JDBC source running continuously

classic Classic list List threaded Threaded
5 messages Options
Reply | Threaded
Open this post in threaded view
|

JDBC source running continuously

Fanbin Bu
Hi,

My app creates the source from JDBC inputformat and running some sql and print out. But the source terminates itself after the query is done. Is there anyway to keep the source running?
samle code:
val env = StreamExecutionEnvironment.getExecutionEnvironment
val settings = EnvironmentSettings.newInstance()
      .useBlinkPlanner()
      .inStreamingMode()
      .build()
val tEnv = StreamTableEnvironment.create(env, settings) 
val inputFormat = JDBCInputFormat.buildJDBCInputFormat.setQuery("select * from table")... .finish()
val source = env.createInput(inputFormat)
tEnv.registerTableSource(source)
val queryResult = tEnv.sqlQuery("select * from awesomeSource")
queryResult.insertInto(mySink)


I searched around and its suggested to use .iterate(). can somebody give more examples on how to use it in this case?

Thanks,
Fanbin
Reply | Threaded
Open this post in threaded view
|

Re: JDBC source running continuously

Chesnay Schepler
Can you show us where you found the suggestion to use iterate()?

On 20/02/2020 02:08, Fanbin Bu wrote:

> Hi,
>
> My app creates the source from JDBC inputformat and running some sql
> and print out. But the source terminates itself after the query is
> done. Is there anyway to keep the source running?
> samle code:
> val env = StreamExecutionEnvironment.getExecutionEnvironment
> val settings = EnvironmentSettings.newInstance()
>       .useBlinkPlanner()
>       .inStreamingMode()
>       .build()
> val tEnv = StreamTableEnvironment.create(env, settings)
> val inputFormat
> = JDBCInputFormat.buildJDBCInputFormat.setQuery("select * from
> table")... .finish()
> val source = env.createInput(inputFormat)
> tEnv.registerTableSource(source)
> val queryResult = tEnv.sqlQuery("select * from awesomeSource")
> queryResult.insertInto(mySink)
>
>
> I searched around and its suggested to use .iterate(). can somebody
> give more examples on how to use it in this case?
>
> Thanks,
> Fanbin


Reply | Threaded
Open this post in threaded view
|

Re: JDBC source running continuously

Fanbin Bu

On Thu, Feb 20, 2020 at 3:14 AM Chesnay Schepler <[hidden email]> wrote:
Can you show us where you found the suggestion to use iterate()?

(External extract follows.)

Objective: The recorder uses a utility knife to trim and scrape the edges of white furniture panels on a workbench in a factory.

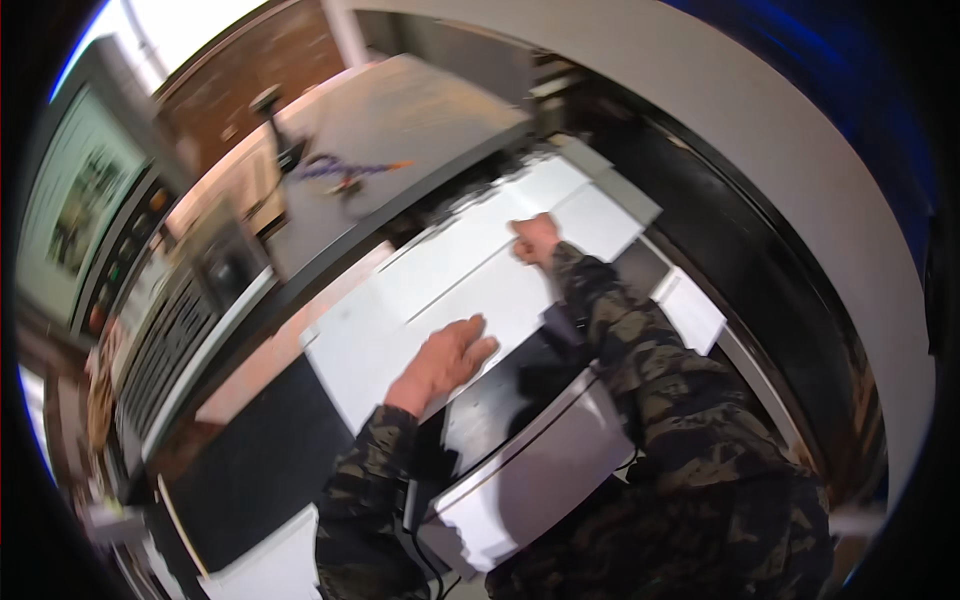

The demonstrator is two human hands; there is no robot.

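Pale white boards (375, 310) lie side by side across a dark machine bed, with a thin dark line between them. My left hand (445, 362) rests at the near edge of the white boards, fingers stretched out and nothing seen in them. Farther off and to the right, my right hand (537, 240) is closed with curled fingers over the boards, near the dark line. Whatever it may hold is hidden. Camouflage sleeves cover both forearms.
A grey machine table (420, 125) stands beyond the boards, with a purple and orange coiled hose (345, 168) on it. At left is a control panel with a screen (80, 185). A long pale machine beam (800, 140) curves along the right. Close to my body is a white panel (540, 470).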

On 20/02/2020 02:08, Fanbin Bu wrote:
> Hi,
>
> My app creates the source from JDBC inputformat and running some sql
> and print out. But the source terminates itself after the query is
> done. Is there anyway to keep the source running?
> samle code:
> val env = StreamExecutionEnvironment.getExecutionEnvironment
> val settings = EnvironmentSettings.newInstance()
>       .useBlinkPlanner()
>       .inStreamingMode()
>       .build()
> val tEnv = StreamTableEnvironment.create(env, settings)
> val inputFormat
> = JDBCInputFormat.buildJDBCInputFormat.setQuery("select * from
> table")... .finish()
> val source = env.createInput(inputFormat)
> tEnv.registerTableSource(source)
> val queryResult = tEnv.sqlQuery("select * from awesomeSource")
> queryResult.insertInto(mySink)
>
>
> I searched around and its suggested to use .iterate(). can somebody
> give more examples on how to use it in this case?
>
> Thanks,
> Fanbin


Reply | Threaded
Open this post in threaded view
|

Re: JDBC source running continuously

Jark Wu-3
Hi Fanbin,

.iterate() is not available on Table API, it's an API of DataStream. 
Currently, the JDBC source is a bounded source (a snapshot of table at the execution time), so the job will finish when it processes all the data. 

Regarding to your requirement, "running continuously with JDBC source", we should make it clear what do you want the source to read after the full snapshot:
1) read a full snapshot again
2) read new inserted rows
3) read new inserted rows and updated rows and deleted rows. 

For (1), you can create your own jdbc input format based on JDBCInputFormat, trying to re-execute the SQL query while reading the last row from DB in nextRecord. (this is the answer in the stackoverflow [1]).
For (2), in the nextRecord(), you need to execute a SQL query with a filter to fetch rows which are greater than the last max ID or max created time. 
For (3), this is a changelog support, which will be supported natively in 1.11 in Flink SQL. 

Best,
Jark


On Fri, 21 Feb 2020 at 02:35, Fanbin Bu <[hidden email]> wrote:

On Thu, Feb 20, 2020 at 3:14 AM Chesnay Schepler <[hidden email]> wrote:
Can you show us where you found the suggestion to use iterate()?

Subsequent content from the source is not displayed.